**Dataset records**.
---

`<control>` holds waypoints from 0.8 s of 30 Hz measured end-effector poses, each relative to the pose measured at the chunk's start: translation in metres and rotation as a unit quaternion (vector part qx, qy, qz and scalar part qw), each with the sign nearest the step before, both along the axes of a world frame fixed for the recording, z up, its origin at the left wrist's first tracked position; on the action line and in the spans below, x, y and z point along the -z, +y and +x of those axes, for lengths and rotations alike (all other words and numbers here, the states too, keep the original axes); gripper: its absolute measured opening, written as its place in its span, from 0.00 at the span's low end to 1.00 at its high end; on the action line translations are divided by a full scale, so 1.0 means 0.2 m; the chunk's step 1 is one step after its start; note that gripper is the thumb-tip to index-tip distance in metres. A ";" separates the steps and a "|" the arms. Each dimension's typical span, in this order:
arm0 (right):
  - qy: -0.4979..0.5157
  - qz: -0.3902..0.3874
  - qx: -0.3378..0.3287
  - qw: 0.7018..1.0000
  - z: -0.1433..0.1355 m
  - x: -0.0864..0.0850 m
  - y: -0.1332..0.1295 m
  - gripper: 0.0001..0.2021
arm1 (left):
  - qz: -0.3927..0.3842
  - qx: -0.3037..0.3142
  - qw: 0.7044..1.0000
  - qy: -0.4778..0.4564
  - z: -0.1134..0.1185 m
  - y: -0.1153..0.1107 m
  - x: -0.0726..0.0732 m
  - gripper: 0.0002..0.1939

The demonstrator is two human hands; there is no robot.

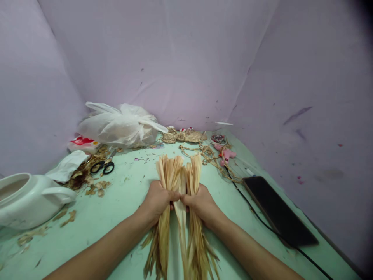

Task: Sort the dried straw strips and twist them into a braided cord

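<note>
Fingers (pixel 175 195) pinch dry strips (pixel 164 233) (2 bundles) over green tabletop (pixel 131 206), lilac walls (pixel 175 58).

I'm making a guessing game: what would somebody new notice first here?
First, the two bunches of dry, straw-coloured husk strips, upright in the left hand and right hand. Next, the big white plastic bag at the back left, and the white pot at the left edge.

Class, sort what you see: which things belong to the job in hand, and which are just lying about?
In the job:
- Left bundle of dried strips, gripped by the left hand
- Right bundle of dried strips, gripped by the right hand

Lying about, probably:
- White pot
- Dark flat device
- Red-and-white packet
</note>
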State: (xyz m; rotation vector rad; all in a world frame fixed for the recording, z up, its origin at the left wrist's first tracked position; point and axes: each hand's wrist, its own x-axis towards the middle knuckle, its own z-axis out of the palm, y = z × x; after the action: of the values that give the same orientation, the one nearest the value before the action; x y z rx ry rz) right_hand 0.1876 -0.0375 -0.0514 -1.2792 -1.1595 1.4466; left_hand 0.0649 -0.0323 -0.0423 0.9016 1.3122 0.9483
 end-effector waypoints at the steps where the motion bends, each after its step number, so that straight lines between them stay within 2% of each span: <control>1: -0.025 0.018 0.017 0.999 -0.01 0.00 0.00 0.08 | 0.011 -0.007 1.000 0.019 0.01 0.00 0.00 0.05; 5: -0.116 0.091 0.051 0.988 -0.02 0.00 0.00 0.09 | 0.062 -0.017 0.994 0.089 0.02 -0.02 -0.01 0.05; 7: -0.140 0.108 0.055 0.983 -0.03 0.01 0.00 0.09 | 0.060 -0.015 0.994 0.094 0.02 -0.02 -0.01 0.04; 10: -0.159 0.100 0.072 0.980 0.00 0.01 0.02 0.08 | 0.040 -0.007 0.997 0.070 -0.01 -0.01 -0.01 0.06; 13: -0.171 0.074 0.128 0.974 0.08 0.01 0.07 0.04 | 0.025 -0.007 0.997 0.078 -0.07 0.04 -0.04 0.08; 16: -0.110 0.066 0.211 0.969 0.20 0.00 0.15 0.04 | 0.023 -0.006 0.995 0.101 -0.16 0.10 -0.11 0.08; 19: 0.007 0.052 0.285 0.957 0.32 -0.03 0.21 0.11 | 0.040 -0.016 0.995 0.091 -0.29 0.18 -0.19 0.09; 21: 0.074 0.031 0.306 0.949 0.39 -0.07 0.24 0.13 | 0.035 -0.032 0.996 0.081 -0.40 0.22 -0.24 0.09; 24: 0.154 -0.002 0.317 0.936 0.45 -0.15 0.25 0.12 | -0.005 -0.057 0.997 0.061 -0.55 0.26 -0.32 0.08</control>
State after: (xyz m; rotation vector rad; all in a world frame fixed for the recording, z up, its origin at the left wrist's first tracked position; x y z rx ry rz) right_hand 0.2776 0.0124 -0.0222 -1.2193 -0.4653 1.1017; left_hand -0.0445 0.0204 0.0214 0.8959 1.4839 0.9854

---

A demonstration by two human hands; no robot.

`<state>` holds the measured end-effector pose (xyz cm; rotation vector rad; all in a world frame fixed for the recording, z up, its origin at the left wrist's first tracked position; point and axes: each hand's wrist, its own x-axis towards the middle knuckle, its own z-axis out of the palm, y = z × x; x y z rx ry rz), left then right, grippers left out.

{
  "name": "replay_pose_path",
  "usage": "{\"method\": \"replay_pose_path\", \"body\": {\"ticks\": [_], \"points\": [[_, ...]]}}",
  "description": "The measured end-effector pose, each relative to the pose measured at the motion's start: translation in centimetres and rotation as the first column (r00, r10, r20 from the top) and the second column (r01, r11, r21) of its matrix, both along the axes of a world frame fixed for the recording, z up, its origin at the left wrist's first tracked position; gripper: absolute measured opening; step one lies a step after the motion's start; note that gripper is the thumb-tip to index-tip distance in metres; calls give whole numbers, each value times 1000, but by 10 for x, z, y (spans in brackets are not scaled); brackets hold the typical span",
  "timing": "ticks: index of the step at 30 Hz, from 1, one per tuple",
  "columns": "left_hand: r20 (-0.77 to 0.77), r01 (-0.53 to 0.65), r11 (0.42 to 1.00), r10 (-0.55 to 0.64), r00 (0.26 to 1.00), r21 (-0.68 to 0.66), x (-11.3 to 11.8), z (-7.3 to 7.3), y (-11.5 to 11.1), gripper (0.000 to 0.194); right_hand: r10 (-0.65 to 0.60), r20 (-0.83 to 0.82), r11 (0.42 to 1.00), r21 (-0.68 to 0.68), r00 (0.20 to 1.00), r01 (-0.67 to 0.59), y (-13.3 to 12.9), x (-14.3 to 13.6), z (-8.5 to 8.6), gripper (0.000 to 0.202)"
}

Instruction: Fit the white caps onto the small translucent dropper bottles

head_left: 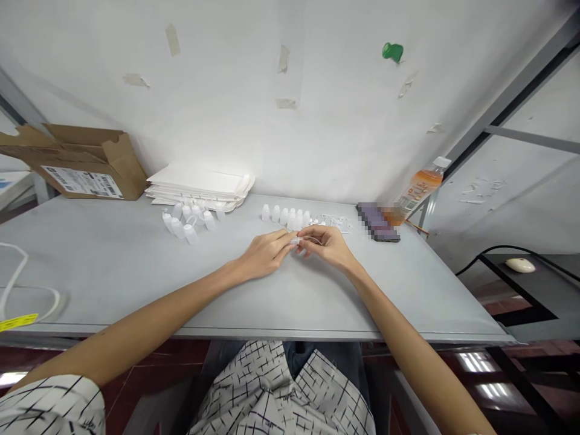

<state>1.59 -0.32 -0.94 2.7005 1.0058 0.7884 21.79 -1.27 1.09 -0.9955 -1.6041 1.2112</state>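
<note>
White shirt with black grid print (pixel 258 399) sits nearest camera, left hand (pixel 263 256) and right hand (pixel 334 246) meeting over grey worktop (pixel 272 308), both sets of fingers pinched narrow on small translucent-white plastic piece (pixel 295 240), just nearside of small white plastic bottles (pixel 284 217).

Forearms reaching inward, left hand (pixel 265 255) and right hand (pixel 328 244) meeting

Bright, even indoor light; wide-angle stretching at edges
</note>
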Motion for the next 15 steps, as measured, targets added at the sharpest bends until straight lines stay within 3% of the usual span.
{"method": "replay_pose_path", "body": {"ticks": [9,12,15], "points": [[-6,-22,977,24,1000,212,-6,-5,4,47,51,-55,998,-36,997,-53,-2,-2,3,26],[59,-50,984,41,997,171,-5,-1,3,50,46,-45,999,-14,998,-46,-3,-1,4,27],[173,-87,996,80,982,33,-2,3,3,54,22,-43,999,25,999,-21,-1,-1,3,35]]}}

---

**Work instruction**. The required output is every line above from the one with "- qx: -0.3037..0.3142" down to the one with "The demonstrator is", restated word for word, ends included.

**Reply**.
  - qx: -0.3037..0.3142
  - qw: 0.7044..1.0000
  - qy: -0.4778..0.4564
  - z: -0.1134..0.1185 m
  - y: -0.1153..0.1107 m
  - x: -0.0726..0.0732 m
  - gripper: 0.0002..0.1939

The demonstrator is two human hands; there is no robot.

This concludes the response.